The next step is to use the LTF1 symbols to perform channel estimation. The LTF1 symbols are also somewhat special regarding the use of the cyclic prefix. Instead of each of the two symbols having its own cyclic prefix of duration \(T_{cp}\), a cyclic prefix of duration \(2 T_{cp}\) is included before the first useful symbol, and then the two identical useful symbols, each of duration \(T_u\) follow. This is a good idea, because since the two symbols are identical, the second symbol can use the end of the first symbol as its cyclic prefix. So effectively this doubles the cyclic prefix duration for free, obtaining more robustness to STO and multipath in the demodulation of the LTF1.
In hindsight, probably it would have been slightly better to use the LTF1 instead of the STF to estimate the STO. However, in this notebook I’m just trying to write a decoder that works well enough, rather than spending time to determine what is the best possible approach.
In the case when there are multiple space-time streams, the LTF symbols are multiplied by each of the columns of a matrix and transmitted simultaneously over all the space-time streams, allowing the receiver to jointly estimate all the channels. In the case of a single space-time stream, this boils down to the symbols transmitted directly over the single antenna.
The sequence of pilot symbols that is modulated in the 56 subcarriers occupied by the LTF is defined as in the VHT PHY introduced in 802.11ac (the S1G PHY takes many aspects from the VHT PHY). This matches the definition of the HT-LTF field defined in HT PHY in 802.11n, which is given here.
This sequence is an extension of a 52-subcarrier sequence that was originally defined in the OFDM PHY in 802.11a. The extension is done by prepending two 1’s and appending two -1’s.
As usual, I perform the FFT for OFDM demodulation \(T_{cp}/2\) before the start of the useful symbol. For the first LTF symbol, the double length cyclic prefix needs to be taken into account (the useful symbol begins \(T_{cp}\) later than usual). In hindsight I could have taken advantage of the double length cyclic prefix and started the demodulation \(T_{cp}\) before the start of the useful symbol, but in this recording the channel has very little delay spread, so this wouldn’t make any difference.
The demodulated LTF1 symbols are multiplied by the pilot symbol sequence to wipe the pilots off, the two symbols are averaged together coherently, and the result is taken as the channel estimate. The LTF1 symbols are equalized with this channel estimate in order to make a constellation plot.

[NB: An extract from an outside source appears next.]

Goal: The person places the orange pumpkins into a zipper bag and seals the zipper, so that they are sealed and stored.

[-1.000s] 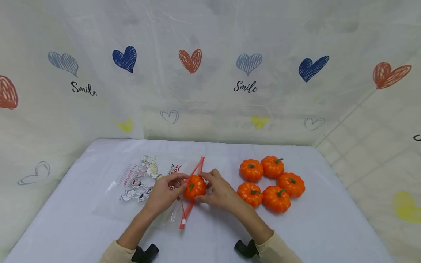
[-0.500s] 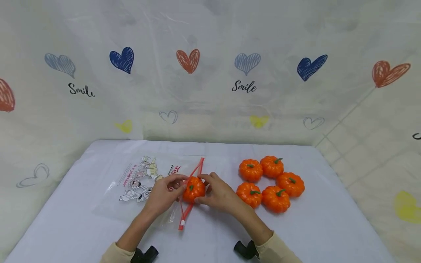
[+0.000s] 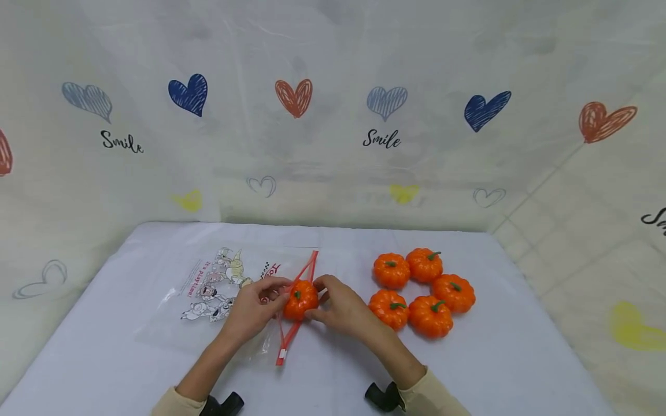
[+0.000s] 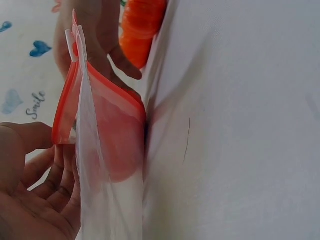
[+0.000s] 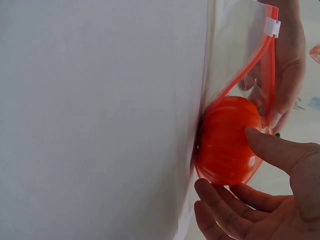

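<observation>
At the left of the desk (image 3: 499,352), which is covered in pale cloth, a clear plastic bag (image 3: 208,289) lies flat, printed with cartoon figures and red lettering. Its mouth faces right and is edged with 2 red strips (image 3: 293,331), spread apart in the middle and meeting at both ends; a white slider (image 3: 282,353) sits near the lower end.

The left hand (image 3: 254,309) reaches over the bag from a beige sleeve (image 3: 178,403), with a black device (image 3: 224,405) at the wrist. Its fingers pinch the bag's edge at the mouth, the thumb on the red rim in the left wrist view.

Just right of it, the orange pumpkin (image 3: 300,301) with a green stem (image 3: 297,294) sits in the mouth between the 2 strips, partly inside; the left wrist view shows it through the plastic.

The right hand (image 3: 343,307) comes in from the other side and grips this pumpkin, thumb against its near face and fingers bent at its side. Another black device (image 3: 384,397) and another beige sleeve (image 3: 433,396) show at that wrist.

Farther right, 5 more pumpkins (image 3: 430,316) rest on the desk in a loose cluster, stems green, the lower left of them close to the right forearm. Behind everything hangs a pale sheet (image 3: 333,150) printed with hearts and "Smile".
</observation>
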Demonstrator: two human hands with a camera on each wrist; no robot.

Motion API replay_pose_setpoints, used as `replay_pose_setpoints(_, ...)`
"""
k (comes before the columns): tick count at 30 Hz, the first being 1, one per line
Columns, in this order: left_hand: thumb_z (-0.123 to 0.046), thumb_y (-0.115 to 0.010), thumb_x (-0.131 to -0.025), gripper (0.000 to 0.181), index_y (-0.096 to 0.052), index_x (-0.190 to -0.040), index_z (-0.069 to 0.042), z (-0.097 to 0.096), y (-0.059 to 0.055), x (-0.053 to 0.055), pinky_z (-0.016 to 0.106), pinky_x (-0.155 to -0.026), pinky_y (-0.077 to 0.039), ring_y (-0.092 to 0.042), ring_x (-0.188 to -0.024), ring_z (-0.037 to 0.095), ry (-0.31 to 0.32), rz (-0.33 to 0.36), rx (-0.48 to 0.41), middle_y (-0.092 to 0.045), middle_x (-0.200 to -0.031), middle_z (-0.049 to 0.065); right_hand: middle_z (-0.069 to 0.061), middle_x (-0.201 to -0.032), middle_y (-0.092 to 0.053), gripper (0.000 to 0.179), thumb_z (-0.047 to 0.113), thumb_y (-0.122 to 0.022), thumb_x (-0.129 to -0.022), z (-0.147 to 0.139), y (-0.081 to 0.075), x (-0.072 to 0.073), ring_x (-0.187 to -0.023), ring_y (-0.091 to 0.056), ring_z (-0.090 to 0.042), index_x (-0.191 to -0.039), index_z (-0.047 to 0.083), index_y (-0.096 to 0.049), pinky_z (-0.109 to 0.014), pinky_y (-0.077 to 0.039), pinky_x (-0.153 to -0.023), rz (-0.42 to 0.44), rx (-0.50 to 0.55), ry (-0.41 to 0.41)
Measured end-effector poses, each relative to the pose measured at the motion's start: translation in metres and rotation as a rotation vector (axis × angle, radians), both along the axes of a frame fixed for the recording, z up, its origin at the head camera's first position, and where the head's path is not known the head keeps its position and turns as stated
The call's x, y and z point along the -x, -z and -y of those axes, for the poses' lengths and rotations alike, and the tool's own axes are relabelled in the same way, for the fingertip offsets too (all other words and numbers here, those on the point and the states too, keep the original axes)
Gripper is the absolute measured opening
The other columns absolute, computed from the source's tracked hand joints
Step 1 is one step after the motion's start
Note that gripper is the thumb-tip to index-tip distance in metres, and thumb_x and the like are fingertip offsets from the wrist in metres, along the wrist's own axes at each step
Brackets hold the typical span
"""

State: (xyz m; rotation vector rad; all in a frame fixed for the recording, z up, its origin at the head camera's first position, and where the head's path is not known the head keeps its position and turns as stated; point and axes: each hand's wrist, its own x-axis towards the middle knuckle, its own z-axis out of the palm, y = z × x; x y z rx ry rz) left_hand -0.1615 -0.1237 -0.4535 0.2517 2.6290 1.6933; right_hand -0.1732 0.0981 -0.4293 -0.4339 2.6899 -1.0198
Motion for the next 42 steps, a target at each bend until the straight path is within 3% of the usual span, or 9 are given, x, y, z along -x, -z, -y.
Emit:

For constellation plotting purposes only, the STF is demodulated again using the STO estimate obtained before, and equalized with the channel estimate. When this demodulation is done, it is necessary to take into account the amplitude scaling of the OFDM waveform. Since some OFDM symbols do not use the full set of 56 subcarriers, in order to normalize the power of all the OFDM symbols, their amplitude is divided by \(\sqrt{N^{\mathrm{Tone}}}\), where \(N^{\mathrm{Tone}}\) is the number of subcarriers occupied by this symbol. This normalization needs to be taken into account whenever \(N^{\mathrm{Tone}} \neq 56\) so as to perform the appropriate scaling in the receiver.

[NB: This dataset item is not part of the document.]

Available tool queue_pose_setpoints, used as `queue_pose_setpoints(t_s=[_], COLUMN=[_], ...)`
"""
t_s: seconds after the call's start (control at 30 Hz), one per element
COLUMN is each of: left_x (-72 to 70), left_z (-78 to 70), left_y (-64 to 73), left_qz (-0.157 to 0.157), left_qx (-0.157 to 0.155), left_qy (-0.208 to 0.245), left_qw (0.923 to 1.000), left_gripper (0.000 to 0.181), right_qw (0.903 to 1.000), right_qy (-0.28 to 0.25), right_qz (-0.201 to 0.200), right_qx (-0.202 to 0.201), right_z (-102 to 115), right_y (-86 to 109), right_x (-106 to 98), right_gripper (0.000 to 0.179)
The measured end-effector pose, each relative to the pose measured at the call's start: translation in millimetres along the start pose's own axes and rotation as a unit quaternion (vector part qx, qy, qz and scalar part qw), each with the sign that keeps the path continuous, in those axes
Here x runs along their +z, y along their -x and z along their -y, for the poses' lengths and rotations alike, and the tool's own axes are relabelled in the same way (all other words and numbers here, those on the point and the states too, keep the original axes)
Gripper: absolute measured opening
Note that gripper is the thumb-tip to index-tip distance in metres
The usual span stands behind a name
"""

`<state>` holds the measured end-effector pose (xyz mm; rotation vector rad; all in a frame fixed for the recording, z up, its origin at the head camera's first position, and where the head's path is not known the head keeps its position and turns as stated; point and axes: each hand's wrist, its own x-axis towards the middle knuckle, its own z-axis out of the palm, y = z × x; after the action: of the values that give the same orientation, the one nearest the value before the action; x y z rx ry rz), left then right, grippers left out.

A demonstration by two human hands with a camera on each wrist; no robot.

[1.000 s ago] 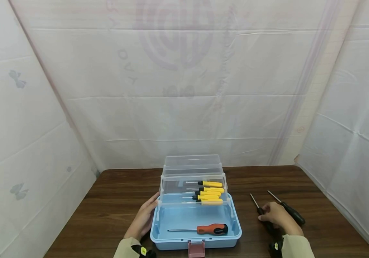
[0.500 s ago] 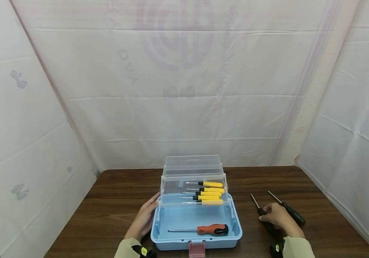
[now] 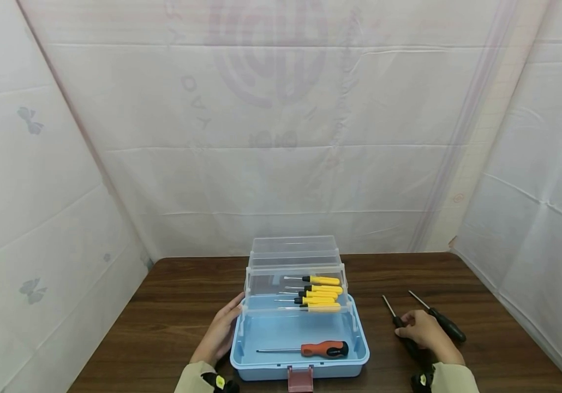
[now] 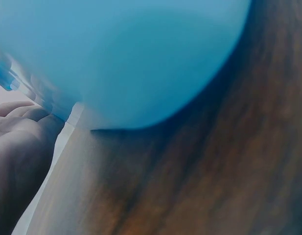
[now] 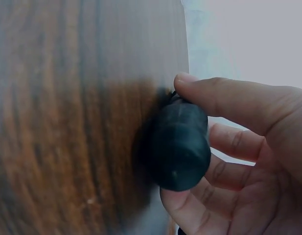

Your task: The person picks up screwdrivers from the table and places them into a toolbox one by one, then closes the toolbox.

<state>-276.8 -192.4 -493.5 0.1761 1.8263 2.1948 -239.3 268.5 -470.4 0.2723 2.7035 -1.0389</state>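
Black screwdriver [image 5: 177,144] is what we see in the right hand [image 3: 423,330], at the near right, apart from the blue box [image 3: 291,327]. That hand's grip is closed about the dark handle, thumb on one side and fingers on the other; its shaft points far and slightly left. We cannot tell whether it touches the worktop [image 3: 163,327].

Nearest us on the box is a reddish latch [image 3: 300,378]. Just beyond, inside, lies an orange-handled screwdriver [image 3: 324,349], its tip to the left. Our left hand [image 3: 219,333] touches the box's left side; we cannot tell whether that grip curls round it.

Farther on at the right, a second black screwdriver [image 3: 445,323] lies just beside our right hand. Over the box's far part, a clear tray [image 3: 258,275] bears five yellow-handled screwdrivers [image 3: 317,301], handles to the right. Farthest are a raised clear lid [image 3: 293,245] and pale sheeting [image 3: 281,180].
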Motion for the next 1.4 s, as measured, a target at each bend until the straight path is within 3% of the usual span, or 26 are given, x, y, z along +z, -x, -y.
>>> queue_pose_setpoints(t_s=[0.5,0.8,1.13,1.4], left_x=[0.4,0.3,0.0,-0.2], left_z=[-0.5,-1.3,-0.4,0.1], left_y=[-1.4,0.1,-0.7,-0.7], left_qz=[0.000,-0.005,-0.009,-0.006], left_qx=[-0.003,-0.008,-0.010,-0.006], left_qy=[0.002,-0.007,-0.013,-0.010], left_qw=[1.0000,0.9999,0.9998,0.9999], left_gripper=[0.059,0.058,0.057,0.058], right_qw=[0.9995,0.9999,0.9996,0.9961], right_qy=[0.019,0.004,0.009,0.032], right_qz=[-0.020,0.002,-0.001,-0.031], right_qx=[-0.014,-0.012,-0.027,-0.076], right_z=[0,-2,0,8], right_y=[1.5,-1.8,-1.4,1.4], right_x=[0,-2,-4,-10], right_gripper=[0.039,0.043,0.042,0.035])
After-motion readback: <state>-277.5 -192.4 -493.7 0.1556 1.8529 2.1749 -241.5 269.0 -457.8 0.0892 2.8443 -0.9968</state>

The following two plots show the channel estimates for the camera and the monitor screen respectively. These are taken from some of the first S1G_SHORT PPDUs in the recording. We can see that for some reason there is a noticeable slope in the amplitude of the camera signal, but otherwise the channel is well-behaved. There is no noticeable slope in the phase versus frequency, showing that the STO estimate is quite accurate.
SIG / SIG-A decoding
The next step is to decode the SIG or SIG-A field. This field occupies only 52 subcarriers. Four of these subcarriers are used as pilot tones. They are the ones in subcarriers \(\pm 7\) and \(\pm 21\), which are the subcarriers used for fixed pilots in 802.11 (these pilot subcarriers were initially defined in the OFDM PHY in 802.11a and used in all later PHYs).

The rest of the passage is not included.